Debian Package Statistics: pkg-stats

Problem Statement

Debian uses *deb packages to deploy and upgrade software. The packages are stored in repositories and each repository contains the so called "Contents index". The format of that file is well described here https://wiki.debian.org/RepositoryFormat#A.22Contents.22_indices

Your task is to develop a python command line tool that takes the architecture (amd64, arm64, mips etc.) as an argument and downloads the compressed Contents file associated with it from a Debian mirror. The program should parse the file and output the statistics of the top 10 packages that have the most files associated with them.
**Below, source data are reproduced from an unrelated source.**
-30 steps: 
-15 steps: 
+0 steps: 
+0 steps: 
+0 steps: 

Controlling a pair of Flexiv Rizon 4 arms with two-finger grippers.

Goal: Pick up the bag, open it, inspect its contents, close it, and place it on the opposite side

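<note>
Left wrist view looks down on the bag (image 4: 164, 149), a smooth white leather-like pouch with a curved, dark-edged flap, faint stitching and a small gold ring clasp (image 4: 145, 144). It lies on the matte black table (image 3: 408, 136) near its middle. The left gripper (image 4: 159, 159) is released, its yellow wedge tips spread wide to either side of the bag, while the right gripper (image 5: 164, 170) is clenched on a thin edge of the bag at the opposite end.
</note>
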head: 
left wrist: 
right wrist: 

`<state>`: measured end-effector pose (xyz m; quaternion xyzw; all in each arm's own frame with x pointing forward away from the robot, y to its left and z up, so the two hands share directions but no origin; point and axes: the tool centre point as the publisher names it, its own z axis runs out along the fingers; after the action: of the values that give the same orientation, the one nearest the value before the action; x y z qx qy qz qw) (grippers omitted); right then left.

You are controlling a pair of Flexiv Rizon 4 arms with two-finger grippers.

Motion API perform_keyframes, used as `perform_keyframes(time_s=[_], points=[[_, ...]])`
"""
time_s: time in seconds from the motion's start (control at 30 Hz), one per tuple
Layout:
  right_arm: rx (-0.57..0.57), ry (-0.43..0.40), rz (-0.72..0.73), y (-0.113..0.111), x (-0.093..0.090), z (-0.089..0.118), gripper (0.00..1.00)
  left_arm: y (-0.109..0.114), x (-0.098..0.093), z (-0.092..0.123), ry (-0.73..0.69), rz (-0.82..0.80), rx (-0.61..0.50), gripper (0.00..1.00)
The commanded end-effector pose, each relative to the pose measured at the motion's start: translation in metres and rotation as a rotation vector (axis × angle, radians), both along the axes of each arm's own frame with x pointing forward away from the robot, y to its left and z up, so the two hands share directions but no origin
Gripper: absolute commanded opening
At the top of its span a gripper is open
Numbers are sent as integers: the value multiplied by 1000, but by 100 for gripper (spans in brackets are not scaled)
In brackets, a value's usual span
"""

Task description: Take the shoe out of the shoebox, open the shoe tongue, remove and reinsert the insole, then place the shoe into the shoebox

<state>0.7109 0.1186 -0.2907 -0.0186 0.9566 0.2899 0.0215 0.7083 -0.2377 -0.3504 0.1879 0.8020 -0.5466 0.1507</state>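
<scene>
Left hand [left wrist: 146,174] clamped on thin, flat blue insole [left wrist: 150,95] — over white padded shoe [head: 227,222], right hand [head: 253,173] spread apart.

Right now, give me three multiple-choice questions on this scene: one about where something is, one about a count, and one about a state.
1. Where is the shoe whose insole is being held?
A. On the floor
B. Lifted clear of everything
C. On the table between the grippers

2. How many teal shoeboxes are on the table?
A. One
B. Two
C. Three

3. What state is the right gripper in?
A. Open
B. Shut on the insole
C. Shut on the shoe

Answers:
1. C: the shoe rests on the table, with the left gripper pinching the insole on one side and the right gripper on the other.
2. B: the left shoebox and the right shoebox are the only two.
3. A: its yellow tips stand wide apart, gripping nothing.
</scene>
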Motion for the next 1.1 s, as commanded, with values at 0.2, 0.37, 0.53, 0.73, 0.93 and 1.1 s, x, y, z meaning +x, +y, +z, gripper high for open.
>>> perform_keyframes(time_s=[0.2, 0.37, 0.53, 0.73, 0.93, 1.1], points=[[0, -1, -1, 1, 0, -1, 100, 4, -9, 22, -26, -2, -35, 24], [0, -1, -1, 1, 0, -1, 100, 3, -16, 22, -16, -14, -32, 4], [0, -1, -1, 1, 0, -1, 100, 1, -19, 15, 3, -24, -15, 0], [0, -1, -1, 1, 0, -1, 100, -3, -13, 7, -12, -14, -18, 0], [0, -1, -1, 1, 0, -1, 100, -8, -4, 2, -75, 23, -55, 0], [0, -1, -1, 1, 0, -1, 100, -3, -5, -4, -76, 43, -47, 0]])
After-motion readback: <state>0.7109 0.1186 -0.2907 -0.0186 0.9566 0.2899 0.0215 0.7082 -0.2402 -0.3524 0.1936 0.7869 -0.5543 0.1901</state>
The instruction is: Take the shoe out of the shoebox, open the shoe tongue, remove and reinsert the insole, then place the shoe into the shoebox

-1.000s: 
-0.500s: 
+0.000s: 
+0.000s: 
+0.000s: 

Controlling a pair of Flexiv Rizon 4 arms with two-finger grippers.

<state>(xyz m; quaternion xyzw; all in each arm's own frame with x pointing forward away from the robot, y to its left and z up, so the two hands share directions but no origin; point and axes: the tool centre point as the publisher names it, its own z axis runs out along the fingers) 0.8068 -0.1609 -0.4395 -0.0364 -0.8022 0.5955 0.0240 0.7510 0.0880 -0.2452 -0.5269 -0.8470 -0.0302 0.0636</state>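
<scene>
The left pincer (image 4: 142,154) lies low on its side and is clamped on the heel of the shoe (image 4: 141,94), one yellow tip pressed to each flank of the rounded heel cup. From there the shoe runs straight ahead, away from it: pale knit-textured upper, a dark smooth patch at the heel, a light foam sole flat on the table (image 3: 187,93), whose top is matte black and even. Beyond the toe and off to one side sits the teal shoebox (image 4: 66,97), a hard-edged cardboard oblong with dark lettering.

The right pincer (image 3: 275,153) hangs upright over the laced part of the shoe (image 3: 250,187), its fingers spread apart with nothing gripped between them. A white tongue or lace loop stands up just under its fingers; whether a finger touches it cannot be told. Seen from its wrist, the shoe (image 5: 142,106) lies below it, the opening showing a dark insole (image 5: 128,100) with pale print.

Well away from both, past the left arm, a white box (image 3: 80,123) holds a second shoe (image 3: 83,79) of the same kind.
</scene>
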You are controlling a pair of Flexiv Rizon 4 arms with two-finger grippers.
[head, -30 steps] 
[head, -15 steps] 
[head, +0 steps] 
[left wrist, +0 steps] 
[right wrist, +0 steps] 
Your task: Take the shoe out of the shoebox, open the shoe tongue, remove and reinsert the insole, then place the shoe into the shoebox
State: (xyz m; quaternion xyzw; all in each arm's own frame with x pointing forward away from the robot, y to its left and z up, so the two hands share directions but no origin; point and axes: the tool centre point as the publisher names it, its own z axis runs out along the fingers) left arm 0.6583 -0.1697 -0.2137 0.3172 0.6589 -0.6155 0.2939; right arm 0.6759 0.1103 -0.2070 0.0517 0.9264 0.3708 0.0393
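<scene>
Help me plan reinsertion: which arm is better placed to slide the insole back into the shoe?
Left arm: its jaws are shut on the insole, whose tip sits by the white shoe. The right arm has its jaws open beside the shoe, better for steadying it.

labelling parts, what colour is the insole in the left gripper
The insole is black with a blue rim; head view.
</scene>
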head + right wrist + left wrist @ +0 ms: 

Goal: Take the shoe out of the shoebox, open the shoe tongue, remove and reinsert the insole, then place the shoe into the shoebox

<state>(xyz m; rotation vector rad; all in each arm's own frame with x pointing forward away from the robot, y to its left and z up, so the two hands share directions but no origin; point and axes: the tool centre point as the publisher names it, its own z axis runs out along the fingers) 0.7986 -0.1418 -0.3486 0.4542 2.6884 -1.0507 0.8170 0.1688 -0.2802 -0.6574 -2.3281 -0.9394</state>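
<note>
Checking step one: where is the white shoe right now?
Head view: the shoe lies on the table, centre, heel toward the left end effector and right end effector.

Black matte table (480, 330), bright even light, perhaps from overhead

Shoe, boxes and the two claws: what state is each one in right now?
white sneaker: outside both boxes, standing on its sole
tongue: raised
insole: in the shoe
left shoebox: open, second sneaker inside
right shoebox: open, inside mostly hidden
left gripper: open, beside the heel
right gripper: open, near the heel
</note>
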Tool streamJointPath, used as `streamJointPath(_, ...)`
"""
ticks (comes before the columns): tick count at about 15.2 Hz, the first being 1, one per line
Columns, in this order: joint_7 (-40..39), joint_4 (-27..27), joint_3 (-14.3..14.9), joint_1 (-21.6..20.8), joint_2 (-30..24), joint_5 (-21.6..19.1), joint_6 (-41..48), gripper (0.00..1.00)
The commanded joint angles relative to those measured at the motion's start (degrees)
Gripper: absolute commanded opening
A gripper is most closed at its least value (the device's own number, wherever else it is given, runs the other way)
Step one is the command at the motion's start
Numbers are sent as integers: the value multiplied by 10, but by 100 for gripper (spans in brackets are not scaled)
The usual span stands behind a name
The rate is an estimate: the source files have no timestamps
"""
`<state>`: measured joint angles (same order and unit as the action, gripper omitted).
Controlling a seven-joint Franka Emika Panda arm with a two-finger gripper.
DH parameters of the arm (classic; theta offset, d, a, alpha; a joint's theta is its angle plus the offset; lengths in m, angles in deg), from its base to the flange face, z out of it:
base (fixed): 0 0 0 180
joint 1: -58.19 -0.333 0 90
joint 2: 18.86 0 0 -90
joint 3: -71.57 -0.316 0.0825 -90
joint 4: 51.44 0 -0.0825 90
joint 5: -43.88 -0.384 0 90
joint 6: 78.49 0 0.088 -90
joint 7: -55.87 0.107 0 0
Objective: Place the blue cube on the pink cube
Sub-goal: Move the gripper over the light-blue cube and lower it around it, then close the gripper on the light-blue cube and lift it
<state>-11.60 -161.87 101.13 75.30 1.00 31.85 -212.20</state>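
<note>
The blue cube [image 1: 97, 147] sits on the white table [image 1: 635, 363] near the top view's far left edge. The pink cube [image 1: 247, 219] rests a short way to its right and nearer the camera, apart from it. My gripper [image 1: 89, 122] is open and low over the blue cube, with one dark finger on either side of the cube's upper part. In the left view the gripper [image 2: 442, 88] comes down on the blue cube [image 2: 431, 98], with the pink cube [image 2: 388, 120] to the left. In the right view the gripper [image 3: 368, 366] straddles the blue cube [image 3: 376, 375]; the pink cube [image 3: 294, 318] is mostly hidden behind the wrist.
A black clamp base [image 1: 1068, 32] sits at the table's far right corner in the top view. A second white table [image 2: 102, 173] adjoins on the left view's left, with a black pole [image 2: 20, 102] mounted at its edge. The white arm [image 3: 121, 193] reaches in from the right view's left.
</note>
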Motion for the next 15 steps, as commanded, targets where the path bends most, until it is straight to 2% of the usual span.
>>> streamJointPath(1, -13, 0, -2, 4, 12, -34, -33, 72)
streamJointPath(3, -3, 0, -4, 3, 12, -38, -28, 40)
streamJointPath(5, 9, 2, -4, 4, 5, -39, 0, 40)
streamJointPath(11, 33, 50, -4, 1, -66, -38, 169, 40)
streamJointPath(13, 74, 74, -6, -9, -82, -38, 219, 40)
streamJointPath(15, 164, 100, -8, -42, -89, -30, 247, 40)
An example output could be:

./package_statistics.py amd64

1. <package name 1> <number of files>
2. <package name 2> <number of files>
10. <package name 10> <number of files>

You can use the following Debian mirror http://ftp.uk.debian.org/debian/dists/stable/main/. Please try to follow Python's best practices in your solution. Hint: there are tools that can help you verify your code is compliant.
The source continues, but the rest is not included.